Para Sônia, um indicativo de que Bruno não procurou falar a verdade foi o fato de ele ter se recusado a responder perguntas da acusação. Ela ressaltou que a estratégia foi adotada para evitar que o goleiro caísse em contradição.

O caso Bruno
Eliza Samudio desapareceu no dia 4 de junho de 2010 após ter saído do Rio de Janeiro para ir a Minas Gerais a convite de Bruno. Vinte dias depois a polícia recebeu denúncias anônimas de que Eliza havia sido espancada por Bruno e dois amigos dele até a morte no sítio de propriedade do jogador, localizado em Esmeraldas, na Grande Belo Horizonte. O filho de Eliza, então com quatro meses, teria sido levado pela mulher de Bruno, Dayanne Rodrigues. O menino foi achado posteriormente na casa de uma adolescente no bairro Liberdade, em Ribeirão das Neves.

Conheça as acusações e penas máximas possíveis contra os réus

Réu Acusações Pena máxima
Bruno Homicídio triplamente qualificado, sequestro e cárcere privado de Eliza Samudio 41 anos
Dayanne Sequestro e cárcere privado do filho de Eliza Samudio 5 anos
 

Enquanto a polícia fazia buscas ao corpo de Eliza, um motorista de ônibus denunciou o primo do goleiro como participante do crime. Apreendido, jovem de 17 anos relatou à polícia que a ex-amante de Bruno foi mantida em cativeiro e executada pelo ex-policial civil Marcos Aparecido dos Santos, conhecido como Bola, que a estrangulou e esquartejou seu corpo. Ainda segundo o relato, o ex-policial jogou os restos mortais para seus cães. 

"Bruno não confessou, ele delatou", diz promotor do caso:

No dia seguinte, a mulher de Bruno foi presa. Após serem considerados foragidos, o goleiro e seu amigo Luiz Henrique Romão, o Macarrão, acusado de participar do crime, se entregaram à polícia. Pouco depois, Flávio Caetano de Araújo, Wemerson Marques de Souza, o Coxinha Elenilson Vitor da Silva e Sérgio Rosa Sales, outro primo de Bruno, também foram presos por envolvimento no crime. 

No dia 30 de julho, a Polícia de Minas Gerais indiciou todos pelo sequestro e morte de Eliza, sendo que Bruno foi apontado como mandante e executor do crime. No início de dezembro, Bruno e Macarrão foram condenados pelo sequestro e agressão a Eliza, em outubro de 2009, pela Justiça do Rio. O goleiro pegou quatro anos e seis meses de prisão. 
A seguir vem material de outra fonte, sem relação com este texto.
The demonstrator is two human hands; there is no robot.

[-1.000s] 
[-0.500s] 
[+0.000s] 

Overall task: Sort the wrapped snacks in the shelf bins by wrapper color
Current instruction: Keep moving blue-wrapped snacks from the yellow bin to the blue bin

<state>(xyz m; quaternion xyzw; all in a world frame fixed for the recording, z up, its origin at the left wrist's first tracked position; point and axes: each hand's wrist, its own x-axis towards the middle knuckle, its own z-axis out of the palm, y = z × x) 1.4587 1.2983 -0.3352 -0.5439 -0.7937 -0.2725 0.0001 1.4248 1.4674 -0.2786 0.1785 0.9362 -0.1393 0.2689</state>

Em 17 de dezembro, a Justiça mineira decidiu que Bruno, Macarrão, Sérgio Rosa Sales e Bola seriam levados a júri popular por homicídio triplamente qualificado, sendo que o último responderá também por ocultação de cadáver. Dayanne, Fernanda, Elenilson e Wemerson responderiam por sequestro e cárcere privado. 

"Não adianta empurrar para outros", diz advogado de acusação:

No dia 19 de novembro de 2012, foi dado início ao julgamento de Bruno, Bola, Macarrão, Dayanne e Fernanda. Dois dias depois, após mudanças na defesa do goleiro, o tribunal decidiu desmembrar o processo.  O júri condenou Macarrão, a 15 anos de prisão, e Fernanda Gomes de Castro, a cinco anos. O julgamento de Bruno e de Dayane Rodrigues do Carmo, ex-mulher do goleiro e acusada de ser cúmplice no crime, foi remarcado para 4 de março de 2013. O ex-policial Marcos Aparecido dos Santos, o Bola, que é acusado como autor do homicídio, teve o júri marcado para abril de 2013.